Scientific imaging often involves long acquisition times to obtain high-quality data, especially when probing complex, heterogeneous systems. However, reducing acquisition time to increase throughput inevitably introduces significant noise into the measurements. We present a machine learning approach that not only denoises low-quality measurements with calibrated uncertainty bounds, but also reveals emergent structure in the latent space.

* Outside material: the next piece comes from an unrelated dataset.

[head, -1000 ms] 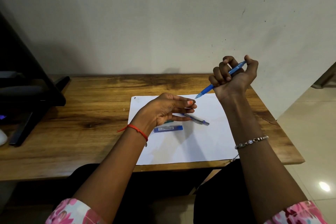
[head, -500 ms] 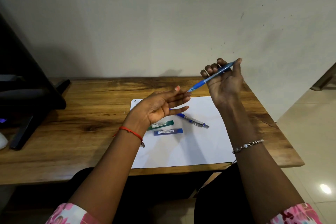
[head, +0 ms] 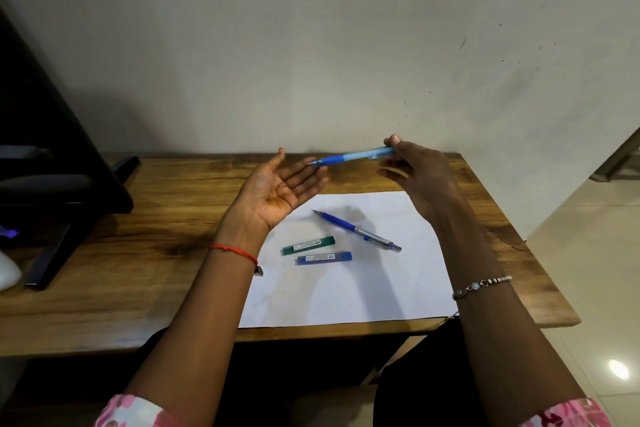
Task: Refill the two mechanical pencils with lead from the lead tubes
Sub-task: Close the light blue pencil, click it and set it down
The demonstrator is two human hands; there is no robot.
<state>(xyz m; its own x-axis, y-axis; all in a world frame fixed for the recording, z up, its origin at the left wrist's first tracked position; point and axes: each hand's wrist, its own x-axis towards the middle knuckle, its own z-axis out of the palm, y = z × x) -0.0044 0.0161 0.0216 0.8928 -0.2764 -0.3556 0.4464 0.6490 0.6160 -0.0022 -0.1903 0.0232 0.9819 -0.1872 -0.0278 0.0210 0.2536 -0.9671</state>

By using ensembles of lightweight, randomly structured neural networks trained via conformal quantile regression, our method performs reliable denoising while uncovering interpretable spatial and chemical features -- without requiring labels or segmentation. Unlike conventional approaches focused solely on image restoration, our framework leverages the denoising process itself to drive the emergence of meaningful representations. We validate the approach on real-world geobiochemical imaging data, showing how it supports confident interpretation and guides experimental design under resource constraints.